I need not go on with the infuriating interview. It ended as it began, except that Rowley was in tears, and that I had acquired one fact. The man was drawn for me as being of any height you like to mention, and of any degree of corpulence or leanness; clean-shaved or not, as the case might be; the colour of his hair Rowley 'could not take it upon himself to put a name on'; that of his eyes he thought to have been blue--nay, it was the one point on which he attained to a kind of tearful certainty. 'I'll take my davy on it,' he asseverated. They proved to have been as black as sloes, very little and very near together. So much for the evidence of the artless! And the fact, or rather the facts, acquired? Well, they had to do not with the person but with his clothing. The man wore knee-breeches and white stockings; his coat was 'some kind of a lightish colour--or betwixt that and dark'; and he wore a 'mole- skin weskit.' As if this were not enough, he presently haled me from my breakfast in a prodigious flutter, and showed me an honest and rather venerable citizen passing in the Square.

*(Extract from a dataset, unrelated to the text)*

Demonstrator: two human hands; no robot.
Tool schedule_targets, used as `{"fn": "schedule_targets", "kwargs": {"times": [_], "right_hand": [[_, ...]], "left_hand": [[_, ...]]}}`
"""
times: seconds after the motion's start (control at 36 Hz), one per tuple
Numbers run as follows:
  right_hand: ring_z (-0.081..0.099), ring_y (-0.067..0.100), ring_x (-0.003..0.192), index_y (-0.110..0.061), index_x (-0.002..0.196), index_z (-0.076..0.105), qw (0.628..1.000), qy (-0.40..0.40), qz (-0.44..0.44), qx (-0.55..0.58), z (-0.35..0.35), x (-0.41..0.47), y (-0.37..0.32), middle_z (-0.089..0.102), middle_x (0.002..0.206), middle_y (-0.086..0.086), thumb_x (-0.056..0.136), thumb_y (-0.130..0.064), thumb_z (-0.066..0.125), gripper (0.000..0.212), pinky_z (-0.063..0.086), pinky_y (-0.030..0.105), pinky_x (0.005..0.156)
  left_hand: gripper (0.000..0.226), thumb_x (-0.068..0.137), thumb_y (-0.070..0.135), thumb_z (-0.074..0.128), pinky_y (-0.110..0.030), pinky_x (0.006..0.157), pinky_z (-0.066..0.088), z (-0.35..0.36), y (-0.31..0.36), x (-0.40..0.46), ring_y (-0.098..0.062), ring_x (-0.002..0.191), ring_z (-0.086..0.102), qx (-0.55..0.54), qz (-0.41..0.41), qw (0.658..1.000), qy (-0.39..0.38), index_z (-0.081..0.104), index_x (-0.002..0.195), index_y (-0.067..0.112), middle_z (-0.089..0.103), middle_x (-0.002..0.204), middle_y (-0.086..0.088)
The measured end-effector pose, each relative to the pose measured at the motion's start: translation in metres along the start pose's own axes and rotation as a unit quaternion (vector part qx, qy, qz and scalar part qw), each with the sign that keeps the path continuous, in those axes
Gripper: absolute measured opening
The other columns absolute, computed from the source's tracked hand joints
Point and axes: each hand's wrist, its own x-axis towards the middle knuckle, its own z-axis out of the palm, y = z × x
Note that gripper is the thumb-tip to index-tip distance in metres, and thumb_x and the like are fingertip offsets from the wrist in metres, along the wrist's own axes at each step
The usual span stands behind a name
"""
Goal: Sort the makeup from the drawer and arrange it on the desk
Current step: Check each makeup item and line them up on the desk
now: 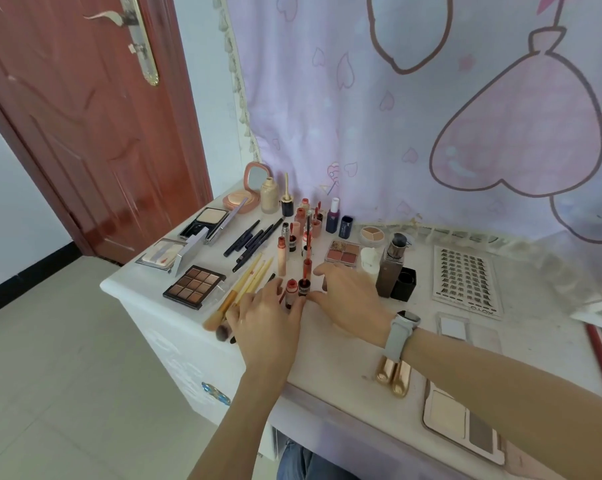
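Note:
Makeup is spread over the white desk (327,382). Two small red lip-gloss tubes (297,289) stand between my hands near the middle. My left hand (268,317) lies over the brush ends with its fingers touching the left tube. Beside the right tube, my right hand (348,296), with a grey watch on the wrist, rests with fingers spread. Behind them stand several more lip tubes (301,230), dark pencils (251,240) and wooden brushes (247,285). A brown eyeshadow palette (194,285) lies at the left.
Open compacts (204,225) and a round pink mirror compact (247,192) sit at the back left. A brown bottle (391,268), a lash card (465,282), gold tubes (393,375) and a flat palette (462,427) lie on the right. A red door (85,116) is at the left.

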Motion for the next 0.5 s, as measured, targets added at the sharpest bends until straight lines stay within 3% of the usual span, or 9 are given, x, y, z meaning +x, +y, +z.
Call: {"fn": "schedule_targets", "kwargs": {"times": [0.06,0.17,0.31,0.42,0.5], "right_hand": [[0.056,0.021,0.104,-0.019,0.125,0.052,1.000,0.000,0.003,0.010,-0.005,-0.004,0.003,0.061,0.110,0.001,0.088,-0.038,0.058,0.042,0.037,0.028,0.074],[0.056,0.014,0.100,-0.023,0.121,0.055,0.999,-0.030,-0.014,0.028,-0.026,-0.014,0.004,0.063,0.106,-0.006,0.091,-0.037,0.054,0.033,0.045,0.030,0.080],[0.054,0.006,0.092,-0.019,0.115,0.062,0.990,-0.090,-0.093,0.056,-0.083,-0.024,0.007,0.059,0.103,-0.010,0.092,-0.030,0.053,0.026,0.041,0.013,0.079],[0.057,0.005,0.090,-0.022,0.111,0.064,0.992,-0.064,-0.076,0.071,-0.138,-0.040,0.028,0.059,0.099,-0.014,0.093,-0.027,0.053,0.022,0.043,0.012,0.076],[0.057,0.005,0.092,-0.020,0.111,0.064,0.996,-0.020,-0.028,0.086,-0.166,-0.060,0.059,0.063,0.104,-0.006,0.092,-0.023,0.055,0.021,0.044,0.012,0.078]], "left_hand": [[0.038,0.087,0.044,0.058,-0.036,0.091,0.026,-0.004,0.001,-0.003,-0.023,0.106,0.052,-0.023,0.009,1.000,0.002,0.062,0.114,0.019,0.068,0.106,0.002],[0.031,0.085,0.030,0.066,-0.041,0.090,0.033,-0.017,0.007,-0.006,-0.027,0.107,0.054,-0.055,0.048,0.997,0.035,0.064,0.111,0.014,0.066,0.109,-0.002],[0.025,0.083,0.016,0.067,-0.038,0.088,0.036,-0.036,0.032,-0.004,-0.028,0.103,0.055,-0.100,0.111,0.987,0.055,0.065,0.108,0.011,0.066,0.106,-0.006],[0.019,0.085,0.012,0.062,-0.047,0.089,0.045,-0.042,0.072,-0.003,-0.028,0.099,0.058,-0.153,0.192,0.968,0.047,0.066,0.103,0.008,0.066,0.101,-0.007],[0.017,0.086,0.011,0.059,-0.039,0.087,0.045,-0.035,0.106,-0.012,-0.026,0.097,0.057,-0.183,0.244,0.952,0.008,0.066,0.102,0.008,0.066,0.098,-0.006]]}}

'That's HIM, sir,' he cried, 'the very moral of him! Well, this one is better dressed, and p'r'aps a trifler taller; and in the face he don't favour him noways at all, sir. No, not when I come to look again, 'e don't seem to favour him noways.'

'Jackass!' said I, and I think the greatest stickler for manners will admit the epithet to have been justified.

Meanwhile the appearance of my landlady added a great load of anxiety to what I already suffered. It was plain that she had not slept; equally plain that she had wept copiously. She sighed, she groaned, she drew in her breath, she shook her head, as she waited on table. In short, she seemed in so precarious a state, like a petard three times charged with hysteria, that I did not dare to address her; and stole out of the house on tiptoe, and actually ran downstairs, in the fear that she might call me back. It was plain that this degree of tension could not last long.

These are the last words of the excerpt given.